Persecution is only “justifiable” if we stand for the same things and in the same way Jesus did. His primary message not only opposed Rome but also a religious institution that neglected the poor, outcast, foreigner, and sinner. He preached a message that demanded God’s people not only forgive the Roman but also to love and serve them. His harshest words were for the self-righteous and the religious system that took advantage of the people. Jesus would dine with Pharisees, Herodians, Samaritans, Essenes, Gentiles, and sinners. He even went as far as to recruit a zealot and a tax-collector to his team: two political opposites. Jesus was making a point we can’t stomach today. It was the religious institute that persecuted the Church first.
Later, yes, the Church would find itself at odds with the Roman government. But it was not because Christians were protesting or running political campaigns. It was because the way Christians lived was so contrary to the values of Rome, and they claimed loyalty to a government higher than the empire they lived in. Their allegiance was to the Kingdom of God, and their political devotion was to Christ. This is why the New Testament reminded the Church that they were “strangers and exiles” (1 Peter 2:11) in the nations they lived in because their citizenship belonged to Christ (Philippians 3:20).
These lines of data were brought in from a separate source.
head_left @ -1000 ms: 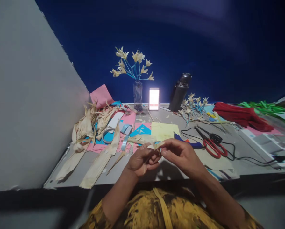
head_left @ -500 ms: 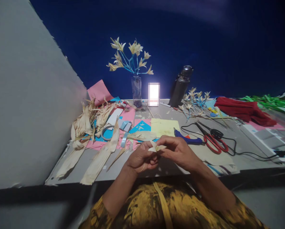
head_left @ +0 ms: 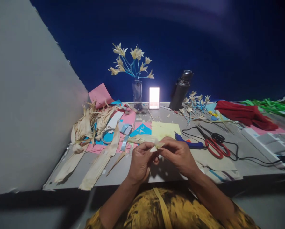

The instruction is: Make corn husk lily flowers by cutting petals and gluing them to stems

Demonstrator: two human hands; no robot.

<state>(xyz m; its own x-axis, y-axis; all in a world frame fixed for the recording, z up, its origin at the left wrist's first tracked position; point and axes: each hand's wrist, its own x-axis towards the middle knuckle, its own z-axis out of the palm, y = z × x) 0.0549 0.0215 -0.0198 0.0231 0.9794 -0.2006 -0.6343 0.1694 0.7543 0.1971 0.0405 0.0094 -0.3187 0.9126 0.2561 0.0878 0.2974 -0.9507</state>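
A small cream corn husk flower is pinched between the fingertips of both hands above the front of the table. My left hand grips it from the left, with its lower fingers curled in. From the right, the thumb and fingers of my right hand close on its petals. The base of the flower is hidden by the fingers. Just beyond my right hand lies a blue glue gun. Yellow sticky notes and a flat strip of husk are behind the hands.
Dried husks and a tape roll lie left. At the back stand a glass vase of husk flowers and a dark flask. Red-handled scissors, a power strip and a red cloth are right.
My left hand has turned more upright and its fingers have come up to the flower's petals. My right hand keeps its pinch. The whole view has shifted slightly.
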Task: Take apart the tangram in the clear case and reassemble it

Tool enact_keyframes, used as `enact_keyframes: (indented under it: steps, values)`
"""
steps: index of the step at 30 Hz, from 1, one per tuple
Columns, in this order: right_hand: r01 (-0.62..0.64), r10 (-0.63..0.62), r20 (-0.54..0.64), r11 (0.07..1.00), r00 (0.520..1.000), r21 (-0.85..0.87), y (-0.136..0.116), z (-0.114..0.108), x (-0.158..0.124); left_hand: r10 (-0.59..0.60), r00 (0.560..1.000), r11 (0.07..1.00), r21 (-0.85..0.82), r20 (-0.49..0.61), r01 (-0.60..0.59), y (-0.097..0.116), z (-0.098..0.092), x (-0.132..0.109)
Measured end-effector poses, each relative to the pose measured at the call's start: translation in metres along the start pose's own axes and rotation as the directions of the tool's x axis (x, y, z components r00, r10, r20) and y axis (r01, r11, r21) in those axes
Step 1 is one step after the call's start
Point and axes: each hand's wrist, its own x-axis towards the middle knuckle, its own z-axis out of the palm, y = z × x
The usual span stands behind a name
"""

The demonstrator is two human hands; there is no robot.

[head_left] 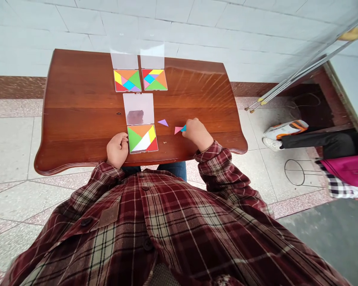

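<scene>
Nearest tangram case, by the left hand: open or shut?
Open: its clear lid lies flat, folded back beyond the tray, leaving the coloured tangram pieces uncovered.

Table top (191,95): wood, smooth, glossy reddish varnish, catching window glare. Tangram case lid (138,105): clear plastic, smooth, faintly frosted. Tangram pieces (162,122): smooth plastic, slight sheen. Shirt sleeve (217,169): matt plaid cloth, soft weave. Floor tiles (8,151): smooth speckled stone, low polish.

Head camera above plaid shirt (146,222), facing forward-down at hands (117,150) (198,134) on wooden table (77,79), close; edges seemingly warped.
</scene>
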Motion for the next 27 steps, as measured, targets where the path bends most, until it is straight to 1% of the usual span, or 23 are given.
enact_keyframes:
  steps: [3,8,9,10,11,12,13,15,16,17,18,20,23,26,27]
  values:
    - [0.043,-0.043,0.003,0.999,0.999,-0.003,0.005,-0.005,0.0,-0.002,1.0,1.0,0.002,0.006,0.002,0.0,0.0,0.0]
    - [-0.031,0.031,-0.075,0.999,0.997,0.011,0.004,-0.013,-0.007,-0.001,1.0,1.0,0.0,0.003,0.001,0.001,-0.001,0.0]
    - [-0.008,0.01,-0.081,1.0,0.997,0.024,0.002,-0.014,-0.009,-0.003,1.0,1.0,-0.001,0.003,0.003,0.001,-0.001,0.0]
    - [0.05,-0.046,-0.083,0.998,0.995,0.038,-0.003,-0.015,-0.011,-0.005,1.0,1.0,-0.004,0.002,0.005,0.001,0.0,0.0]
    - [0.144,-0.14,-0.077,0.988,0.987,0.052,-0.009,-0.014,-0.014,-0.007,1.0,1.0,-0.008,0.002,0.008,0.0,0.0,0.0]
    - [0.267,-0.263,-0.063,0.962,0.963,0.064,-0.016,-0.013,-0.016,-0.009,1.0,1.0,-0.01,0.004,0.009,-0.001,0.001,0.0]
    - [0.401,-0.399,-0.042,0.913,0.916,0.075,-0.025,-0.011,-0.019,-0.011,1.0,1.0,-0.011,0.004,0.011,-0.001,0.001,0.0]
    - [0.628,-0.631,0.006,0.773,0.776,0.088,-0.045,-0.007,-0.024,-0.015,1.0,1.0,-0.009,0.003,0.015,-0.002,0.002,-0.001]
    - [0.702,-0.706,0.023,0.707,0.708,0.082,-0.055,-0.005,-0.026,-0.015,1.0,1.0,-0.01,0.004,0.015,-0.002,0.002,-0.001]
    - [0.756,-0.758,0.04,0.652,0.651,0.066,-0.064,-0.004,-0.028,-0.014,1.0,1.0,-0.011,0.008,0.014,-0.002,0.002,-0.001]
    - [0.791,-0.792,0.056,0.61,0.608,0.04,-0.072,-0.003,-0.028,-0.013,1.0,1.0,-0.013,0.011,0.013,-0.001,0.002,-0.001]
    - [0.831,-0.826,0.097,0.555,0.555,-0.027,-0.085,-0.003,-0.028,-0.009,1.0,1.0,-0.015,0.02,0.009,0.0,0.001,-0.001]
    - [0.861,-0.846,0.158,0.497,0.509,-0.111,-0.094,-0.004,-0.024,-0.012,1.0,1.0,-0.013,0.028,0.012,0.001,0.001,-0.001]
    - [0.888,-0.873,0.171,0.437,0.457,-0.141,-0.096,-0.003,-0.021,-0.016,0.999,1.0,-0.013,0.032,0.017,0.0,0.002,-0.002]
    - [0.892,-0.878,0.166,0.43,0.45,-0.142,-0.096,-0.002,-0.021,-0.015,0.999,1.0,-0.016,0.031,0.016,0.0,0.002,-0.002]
Christ was their president and the Kingdom of God was their nation.
The world is dying for reconciliation, and we have the answer. But we cannot be peace-makers when we are divided across more lines than divide the world. We are a dissected body, completely incapable of growing in love and doing the work of reconciliation. We care more about our particular party, church, denomination, and ethnicity than we do about others. We no longer eat with sinners, Pharisees, Greeks, and Samaritans. Our dinner parties are a monochromatic partisan rally. We make war and not peace.
We are strangers in the Kingdom of God.